_Work order_: The answer is to be an exact copy of the lines below running from the line with "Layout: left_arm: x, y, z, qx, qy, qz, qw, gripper" down to the line with "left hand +", both ends included, and nothing more.

Material for this exercise below:

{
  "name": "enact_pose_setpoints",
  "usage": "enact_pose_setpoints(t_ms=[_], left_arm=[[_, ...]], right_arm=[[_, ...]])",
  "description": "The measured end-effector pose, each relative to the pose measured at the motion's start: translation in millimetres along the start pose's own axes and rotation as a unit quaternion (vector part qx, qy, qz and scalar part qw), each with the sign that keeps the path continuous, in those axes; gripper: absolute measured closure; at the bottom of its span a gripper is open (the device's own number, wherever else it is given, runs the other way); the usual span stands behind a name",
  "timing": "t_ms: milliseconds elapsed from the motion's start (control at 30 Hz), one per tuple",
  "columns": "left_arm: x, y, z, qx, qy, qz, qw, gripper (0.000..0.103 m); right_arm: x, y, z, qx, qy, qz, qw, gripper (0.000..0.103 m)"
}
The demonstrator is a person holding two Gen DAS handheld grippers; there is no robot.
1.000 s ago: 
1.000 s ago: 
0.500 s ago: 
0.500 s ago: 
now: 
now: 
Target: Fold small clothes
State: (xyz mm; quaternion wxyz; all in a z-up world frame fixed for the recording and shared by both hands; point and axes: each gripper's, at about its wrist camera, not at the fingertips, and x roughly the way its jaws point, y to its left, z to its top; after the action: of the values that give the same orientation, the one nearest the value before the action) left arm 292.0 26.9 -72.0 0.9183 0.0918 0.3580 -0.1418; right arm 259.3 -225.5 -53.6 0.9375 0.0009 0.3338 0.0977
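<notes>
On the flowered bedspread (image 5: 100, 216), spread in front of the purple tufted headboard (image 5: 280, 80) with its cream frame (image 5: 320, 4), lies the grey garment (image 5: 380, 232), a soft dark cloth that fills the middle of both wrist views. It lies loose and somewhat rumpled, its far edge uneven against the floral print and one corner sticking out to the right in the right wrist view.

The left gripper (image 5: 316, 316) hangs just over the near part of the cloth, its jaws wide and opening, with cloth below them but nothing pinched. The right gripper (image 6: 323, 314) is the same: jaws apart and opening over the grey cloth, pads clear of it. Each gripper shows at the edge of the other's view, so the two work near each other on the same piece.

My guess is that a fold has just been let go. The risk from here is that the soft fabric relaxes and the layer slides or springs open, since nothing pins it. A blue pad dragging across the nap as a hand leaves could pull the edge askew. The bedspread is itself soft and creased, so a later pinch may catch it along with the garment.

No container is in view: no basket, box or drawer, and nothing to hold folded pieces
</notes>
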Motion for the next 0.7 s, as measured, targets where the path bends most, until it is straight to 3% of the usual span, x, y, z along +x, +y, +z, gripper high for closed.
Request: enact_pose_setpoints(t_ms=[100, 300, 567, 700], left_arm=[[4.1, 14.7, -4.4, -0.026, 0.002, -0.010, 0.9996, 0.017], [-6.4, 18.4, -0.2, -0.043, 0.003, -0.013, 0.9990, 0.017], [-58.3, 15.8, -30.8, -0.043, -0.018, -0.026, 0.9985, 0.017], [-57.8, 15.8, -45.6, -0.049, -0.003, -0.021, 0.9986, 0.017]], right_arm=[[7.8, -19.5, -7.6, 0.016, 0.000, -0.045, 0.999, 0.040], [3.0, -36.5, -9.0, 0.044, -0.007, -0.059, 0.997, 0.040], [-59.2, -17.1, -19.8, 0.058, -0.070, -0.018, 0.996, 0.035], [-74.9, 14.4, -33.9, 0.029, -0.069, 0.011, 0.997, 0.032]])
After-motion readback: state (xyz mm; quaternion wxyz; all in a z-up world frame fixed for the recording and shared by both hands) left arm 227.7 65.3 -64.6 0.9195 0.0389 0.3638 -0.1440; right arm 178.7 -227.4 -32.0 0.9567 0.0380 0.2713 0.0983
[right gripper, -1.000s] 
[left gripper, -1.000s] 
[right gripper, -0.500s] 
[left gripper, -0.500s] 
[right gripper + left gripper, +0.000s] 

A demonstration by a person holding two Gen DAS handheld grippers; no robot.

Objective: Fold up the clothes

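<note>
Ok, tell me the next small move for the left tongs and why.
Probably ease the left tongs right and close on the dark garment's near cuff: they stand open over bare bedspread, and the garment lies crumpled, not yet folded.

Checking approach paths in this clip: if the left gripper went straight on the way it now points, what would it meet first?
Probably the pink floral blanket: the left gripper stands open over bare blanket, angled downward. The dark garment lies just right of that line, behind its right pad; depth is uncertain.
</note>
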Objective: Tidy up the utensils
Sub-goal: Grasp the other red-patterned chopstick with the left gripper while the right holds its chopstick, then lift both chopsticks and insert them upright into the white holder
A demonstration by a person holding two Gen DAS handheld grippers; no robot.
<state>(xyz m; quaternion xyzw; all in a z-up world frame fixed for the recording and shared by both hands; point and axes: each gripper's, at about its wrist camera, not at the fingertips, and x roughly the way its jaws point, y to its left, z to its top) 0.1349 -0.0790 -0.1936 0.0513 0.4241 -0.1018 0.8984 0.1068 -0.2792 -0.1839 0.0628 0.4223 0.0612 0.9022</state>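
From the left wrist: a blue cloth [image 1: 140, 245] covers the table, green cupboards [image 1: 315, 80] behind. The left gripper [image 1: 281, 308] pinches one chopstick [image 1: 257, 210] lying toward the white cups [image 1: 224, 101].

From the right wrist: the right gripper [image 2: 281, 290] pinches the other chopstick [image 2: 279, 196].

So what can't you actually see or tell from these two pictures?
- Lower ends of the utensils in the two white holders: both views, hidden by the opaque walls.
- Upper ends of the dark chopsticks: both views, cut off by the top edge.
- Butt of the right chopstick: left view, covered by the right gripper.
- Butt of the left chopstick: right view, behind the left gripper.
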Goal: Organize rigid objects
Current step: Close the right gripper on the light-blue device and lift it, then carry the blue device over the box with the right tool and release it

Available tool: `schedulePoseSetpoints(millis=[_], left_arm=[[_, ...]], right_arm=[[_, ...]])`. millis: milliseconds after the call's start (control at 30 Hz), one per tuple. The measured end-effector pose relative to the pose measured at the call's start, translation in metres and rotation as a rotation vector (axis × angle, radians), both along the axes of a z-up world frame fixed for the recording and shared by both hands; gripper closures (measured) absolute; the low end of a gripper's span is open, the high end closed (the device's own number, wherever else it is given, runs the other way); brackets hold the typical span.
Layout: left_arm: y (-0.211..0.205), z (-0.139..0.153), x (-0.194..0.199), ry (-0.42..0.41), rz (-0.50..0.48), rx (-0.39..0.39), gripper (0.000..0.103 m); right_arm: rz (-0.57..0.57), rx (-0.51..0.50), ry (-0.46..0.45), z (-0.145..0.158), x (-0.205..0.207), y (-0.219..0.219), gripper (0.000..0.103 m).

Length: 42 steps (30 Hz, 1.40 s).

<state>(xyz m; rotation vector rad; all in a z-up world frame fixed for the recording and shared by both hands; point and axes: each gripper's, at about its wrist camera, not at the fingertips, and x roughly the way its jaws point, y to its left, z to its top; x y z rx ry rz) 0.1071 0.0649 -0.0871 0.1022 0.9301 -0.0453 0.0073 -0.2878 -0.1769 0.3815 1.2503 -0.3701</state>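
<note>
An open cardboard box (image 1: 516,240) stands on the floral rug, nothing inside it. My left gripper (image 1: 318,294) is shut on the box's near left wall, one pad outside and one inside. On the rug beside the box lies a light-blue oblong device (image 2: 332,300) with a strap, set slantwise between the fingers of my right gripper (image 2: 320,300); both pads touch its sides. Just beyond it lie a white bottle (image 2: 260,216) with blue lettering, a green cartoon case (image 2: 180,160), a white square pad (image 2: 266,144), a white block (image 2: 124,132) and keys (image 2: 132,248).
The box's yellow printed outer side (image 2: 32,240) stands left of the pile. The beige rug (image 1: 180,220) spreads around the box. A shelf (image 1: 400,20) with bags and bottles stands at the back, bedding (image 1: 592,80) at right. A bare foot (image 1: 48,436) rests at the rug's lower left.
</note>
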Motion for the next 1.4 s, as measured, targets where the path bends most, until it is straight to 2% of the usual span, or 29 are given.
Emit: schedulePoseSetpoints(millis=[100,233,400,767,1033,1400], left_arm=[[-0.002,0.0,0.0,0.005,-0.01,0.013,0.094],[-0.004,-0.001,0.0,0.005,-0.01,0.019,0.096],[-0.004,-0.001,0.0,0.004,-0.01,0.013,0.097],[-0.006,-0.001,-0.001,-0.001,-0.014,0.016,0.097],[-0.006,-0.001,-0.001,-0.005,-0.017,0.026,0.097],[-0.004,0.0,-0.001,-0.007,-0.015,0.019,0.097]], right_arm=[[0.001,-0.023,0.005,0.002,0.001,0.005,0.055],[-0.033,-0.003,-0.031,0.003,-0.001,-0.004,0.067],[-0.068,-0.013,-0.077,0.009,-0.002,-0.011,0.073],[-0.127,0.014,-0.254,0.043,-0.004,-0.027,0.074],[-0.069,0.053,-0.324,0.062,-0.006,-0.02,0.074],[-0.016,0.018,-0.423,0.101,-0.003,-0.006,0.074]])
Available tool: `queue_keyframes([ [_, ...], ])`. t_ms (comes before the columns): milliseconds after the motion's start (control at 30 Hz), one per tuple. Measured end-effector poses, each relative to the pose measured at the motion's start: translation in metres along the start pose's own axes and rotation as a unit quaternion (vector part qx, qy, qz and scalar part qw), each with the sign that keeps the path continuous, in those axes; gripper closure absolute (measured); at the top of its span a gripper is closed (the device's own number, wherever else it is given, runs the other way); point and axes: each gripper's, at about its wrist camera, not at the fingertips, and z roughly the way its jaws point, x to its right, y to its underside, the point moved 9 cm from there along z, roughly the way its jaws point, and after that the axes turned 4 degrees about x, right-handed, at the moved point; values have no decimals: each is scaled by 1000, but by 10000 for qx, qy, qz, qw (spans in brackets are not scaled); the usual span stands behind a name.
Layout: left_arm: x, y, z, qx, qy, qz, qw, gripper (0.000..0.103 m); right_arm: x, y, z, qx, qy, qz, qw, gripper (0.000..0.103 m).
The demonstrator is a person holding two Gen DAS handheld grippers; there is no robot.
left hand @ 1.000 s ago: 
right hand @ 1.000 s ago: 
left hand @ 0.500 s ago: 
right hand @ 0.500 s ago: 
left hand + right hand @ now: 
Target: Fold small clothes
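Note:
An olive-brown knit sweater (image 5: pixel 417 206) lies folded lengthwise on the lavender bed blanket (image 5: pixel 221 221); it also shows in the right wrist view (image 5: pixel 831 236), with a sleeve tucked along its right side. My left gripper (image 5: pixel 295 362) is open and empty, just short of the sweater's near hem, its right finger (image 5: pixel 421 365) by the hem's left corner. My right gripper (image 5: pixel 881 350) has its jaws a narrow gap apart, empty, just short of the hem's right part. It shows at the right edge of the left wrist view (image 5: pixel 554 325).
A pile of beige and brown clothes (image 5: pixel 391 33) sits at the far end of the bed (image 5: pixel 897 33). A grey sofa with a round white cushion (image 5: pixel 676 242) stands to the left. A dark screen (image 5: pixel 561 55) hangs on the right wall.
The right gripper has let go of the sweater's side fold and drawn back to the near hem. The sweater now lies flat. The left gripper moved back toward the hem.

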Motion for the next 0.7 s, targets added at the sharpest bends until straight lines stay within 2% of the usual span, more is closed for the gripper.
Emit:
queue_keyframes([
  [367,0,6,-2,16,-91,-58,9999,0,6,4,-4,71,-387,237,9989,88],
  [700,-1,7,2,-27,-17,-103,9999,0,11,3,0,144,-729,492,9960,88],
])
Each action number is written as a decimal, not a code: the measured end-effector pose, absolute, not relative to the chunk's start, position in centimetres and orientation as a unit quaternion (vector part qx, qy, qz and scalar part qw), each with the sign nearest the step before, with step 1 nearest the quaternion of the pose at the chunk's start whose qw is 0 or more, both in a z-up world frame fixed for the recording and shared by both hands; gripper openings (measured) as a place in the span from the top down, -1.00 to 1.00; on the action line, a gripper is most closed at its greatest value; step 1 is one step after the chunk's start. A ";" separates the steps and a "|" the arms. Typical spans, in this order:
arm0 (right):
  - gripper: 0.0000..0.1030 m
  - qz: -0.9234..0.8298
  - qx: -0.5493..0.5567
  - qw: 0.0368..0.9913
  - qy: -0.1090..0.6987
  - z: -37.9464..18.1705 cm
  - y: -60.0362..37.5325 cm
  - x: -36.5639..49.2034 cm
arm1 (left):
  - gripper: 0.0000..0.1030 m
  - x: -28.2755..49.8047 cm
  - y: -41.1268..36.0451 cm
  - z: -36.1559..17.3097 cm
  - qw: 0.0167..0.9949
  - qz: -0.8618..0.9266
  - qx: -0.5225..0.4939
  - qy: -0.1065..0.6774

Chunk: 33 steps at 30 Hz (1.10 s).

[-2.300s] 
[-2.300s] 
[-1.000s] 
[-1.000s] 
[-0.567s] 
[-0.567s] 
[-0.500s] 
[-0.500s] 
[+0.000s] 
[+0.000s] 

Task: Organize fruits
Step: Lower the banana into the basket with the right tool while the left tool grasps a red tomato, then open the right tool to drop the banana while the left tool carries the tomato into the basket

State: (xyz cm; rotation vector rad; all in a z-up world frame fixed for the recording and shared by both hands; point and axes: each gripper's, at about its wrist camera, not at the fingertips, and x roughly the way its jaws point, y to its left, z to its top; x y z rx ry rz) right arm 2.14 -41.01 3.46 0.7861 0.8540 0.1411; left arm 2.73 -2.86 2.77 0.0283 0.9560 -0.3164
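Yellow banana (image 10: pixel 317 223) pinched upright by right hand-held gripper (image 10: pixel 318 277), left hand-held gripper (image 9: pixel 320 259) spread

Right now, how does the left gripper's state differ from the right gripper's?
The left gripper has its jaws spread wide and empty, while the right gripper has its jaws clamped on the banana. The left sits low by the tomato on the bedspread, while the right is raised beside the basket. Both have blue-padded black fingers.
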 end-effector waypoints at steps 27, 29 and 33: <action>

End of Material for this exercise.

_Written response_:
Layout: left_arm: x, y, z, qx, qy, qz, qw, gripper (0.000..0.103 m); right_arm: x, y, z, qx, qy, qz, qw, gripper (0.000..0.103 m).
The demonstrator is a person holding two Gen DAS handheld grippers; there is no robot.
left hand @ 1.000 s ago: 
right hand @ 1.000 s ago: 
left hand @ 0.500 s ago: 
right hand @ 0.500 s ago: 
left hand + right hand @ now: 

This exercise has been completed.